Move over, Robinhood – Chime is currently the most valuable U.S.-based buyer fintech.
According to CNBC, Chime, a so-called neobank that provides branchless banking services to clients, has become worth $14.5 billion, besting the price tag of substantial list trading platform Robinhood at about $11.2 billion, as of mid August, per PitchBook details. Business Insider also claimed about the possible new valuation earlier this week.
Chime locked in the new valuation of its via a collection F financial backing round to the tune of $485 million from investors like Coatue, ICONIQ, Tiger Global, Whale Rock Capital, General Atlantic, Access Technology Ventures, Dragoneer, and DST Global, a CNBC.

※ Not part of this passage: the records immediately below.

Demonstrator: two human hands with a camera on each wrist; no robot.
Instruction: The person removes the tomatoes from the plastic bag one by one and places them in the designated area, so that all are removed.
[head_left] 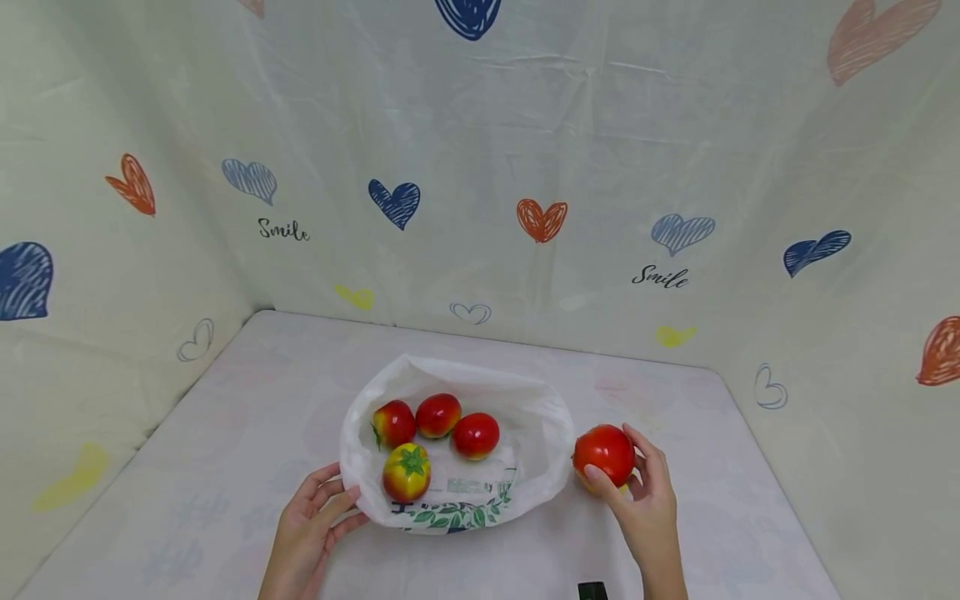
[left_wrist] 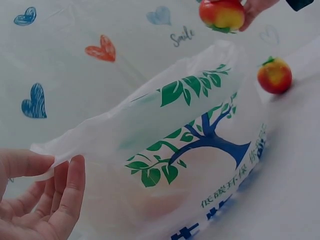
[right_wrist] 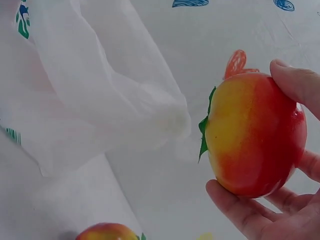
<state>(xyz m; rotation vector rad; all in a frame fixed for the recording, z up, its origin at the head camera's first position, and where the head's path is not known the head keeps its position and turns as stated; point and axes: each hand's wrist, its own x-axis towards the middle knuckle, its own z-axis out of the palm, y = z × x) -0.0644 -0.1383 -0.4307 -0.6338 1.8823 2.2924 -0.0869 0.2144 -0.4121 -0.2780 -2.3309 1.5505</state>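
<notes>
A white plastic bag [head_left: 543, 492] printed with green leaves stands with its mouth wide open in the head view. Several red-and-yellow tomatoes [head_left: 476, 436] lie inside it. At the bag's left rim my left hand [head_left: 311, 517] pinches the edge between thumb and fingers, as the left wrist view also shows. My right hand [head_left: 648, 496] grips a tomato [right_wrist: 255, 135] just right of the bag, its green leafy end turned toward the bag in the right wrist view. Another tomato [left_wrist: 274, 76] rests on the table below the held one, mostly hidden in the head view.
The white table [head_left: 247, 433] backs onto a pale curtain [head_left: 480, 133] printed with hearts and the word Smile. A small dark object [head_left: 592, 591] shows at the bottom edge of the head view, cut off by the frame.
</notes>
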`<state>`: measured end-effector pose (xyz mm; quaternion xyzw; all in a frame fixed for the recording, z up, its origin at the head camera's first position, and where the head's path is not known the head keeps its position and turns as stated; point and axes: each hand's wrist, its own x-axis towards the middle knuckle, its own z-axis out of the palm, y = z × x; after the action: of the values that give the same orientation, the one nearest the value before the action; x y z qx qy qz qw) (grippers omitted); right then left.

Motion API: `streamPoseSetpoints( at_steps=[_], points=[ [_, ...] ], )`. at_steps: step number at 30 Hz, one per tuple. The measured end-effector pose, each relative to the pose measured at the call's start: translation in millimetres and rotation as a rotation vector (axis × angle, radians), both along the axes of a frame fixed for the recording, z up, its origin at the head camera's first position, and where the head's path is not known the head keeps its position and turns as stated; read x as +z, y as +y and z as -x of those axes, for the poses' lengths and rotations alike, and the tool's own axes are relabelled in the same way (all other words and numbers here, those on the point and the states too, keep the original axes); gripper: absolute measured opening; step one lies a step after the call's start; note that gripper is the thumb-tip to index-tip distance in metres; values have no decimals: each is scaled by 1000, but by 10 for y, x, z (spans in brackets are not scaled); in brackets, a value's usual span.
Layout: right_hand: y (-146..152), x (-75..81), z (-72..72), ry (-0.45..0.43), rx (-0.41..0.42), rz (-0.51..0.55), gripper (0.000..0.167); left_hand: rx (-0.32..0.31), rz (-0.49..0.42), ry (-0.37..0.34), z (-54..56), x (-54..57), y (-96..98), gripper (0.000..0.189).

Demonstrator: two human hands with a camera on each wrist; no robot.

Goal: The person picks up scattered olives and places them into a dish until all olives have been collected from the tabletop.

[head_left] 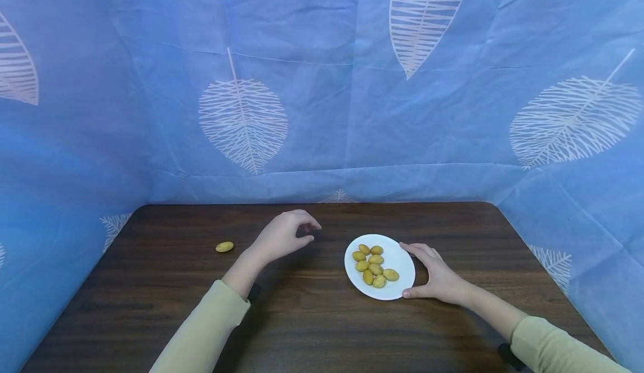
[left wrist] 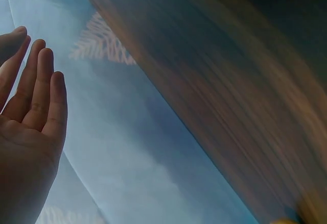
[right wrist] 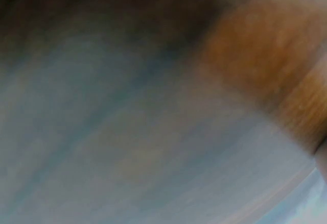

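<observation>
A round white plate (head_left: 399, 267) rests on the dark wooden table, with several small yellow oval fruits (head_left: 375, 259) grouped on its left and middle part. My right hand (head_left: 437, 278) holds the plate at its right rim, thumb at the lower edge and fingertips at the upper edge. My left hand (head_left: 287, 233) is raised over the table, left of the plate, fingers loosely bent and nothing between them. In the left wrist view the same hand (left wrist: 33, 101) shows a bare palm. A single yellow oval fruit (head_left: 224, 246) lies to its left.
The dark wooden table (head_left: 302, 328) has rounded back corners. A blue cloth (head_left: 322, 110) printed with white leaves hangs behind it and at both sides. The right wrist view is a blur of grey and orange-brown.
</observation>
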<state>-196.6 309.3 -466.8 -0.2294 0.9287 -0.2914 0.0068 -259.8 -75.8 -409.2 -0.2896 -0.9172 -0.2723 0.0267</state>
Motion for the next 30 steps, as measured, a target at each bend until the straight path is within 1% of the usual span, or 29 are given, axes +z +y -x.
streamPoseSetpoints(
  at_steps=[9, 22, 26, 30],
  points=[
    [3, -3, 1, -3, -1, -4, 106, 81, -26, -14, -12, -40, -389, 25],
    [9, -9, -3, 1, -2, -6, 106, 182, -32, 6, -30, -130, -869, 23],
    [7, -5, -3, 1, -1, -7, 106, 202, -46, 24, -31, -136, -1017, 23],
    [5, -4, -2, -5, -4, -3, 106, 215, -47, 23, -34, -143, -1149, 23]
  ],
)
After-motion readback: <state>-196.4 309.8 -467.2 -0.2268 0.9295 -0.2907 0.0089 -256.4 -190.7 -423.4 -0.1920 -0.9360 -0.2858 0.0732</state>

The fintech has noticed enormous development over its seven-year existence. Chime first arived at one million users in 2018, and also has since additional millions of buyers, though the business hasn’t believed the amount of customers it currently has in complete. Chime supplies banking services by way of a mobile app including no-fee accounts, debit cards, paycheck advancements, and no overdraft fees. Over the course of the pandemic, cost savings balances attained all-time highs, CEO Chris Britt told Fortune back in May.
Britt told CNBC the competitor savings account is going to be poised for an IPO in the following twelve months. And it is up in the atmosphere whether Chime will go the means of others before it and opt for a particular purpose acquisition company, or perhaps SPAC, to go public. “I most likely get calls from two SPACS a week to see in the event that we’re thinking about getting into the marketplaces quickly,” Britt told CNBC. “The reality is we’ve a number of initiatives we wish to finish over the next twelve months to place us in a position to be market-ready.”
The opposition bank’s fast growth hasn’t been without challenges, however. As Fortune reported, again in October of 2019 Chime put up with a multi day outage which left a lot of customers unable to access the money of theirs. Sticking to the outage, Britt told Fortune in December the fintech had increased capability as well as pressure testing of its infrastructure amid “heightened consciousness to carrying out them in a far more rigorous alternative given the speed as well as the size of growth that we have.”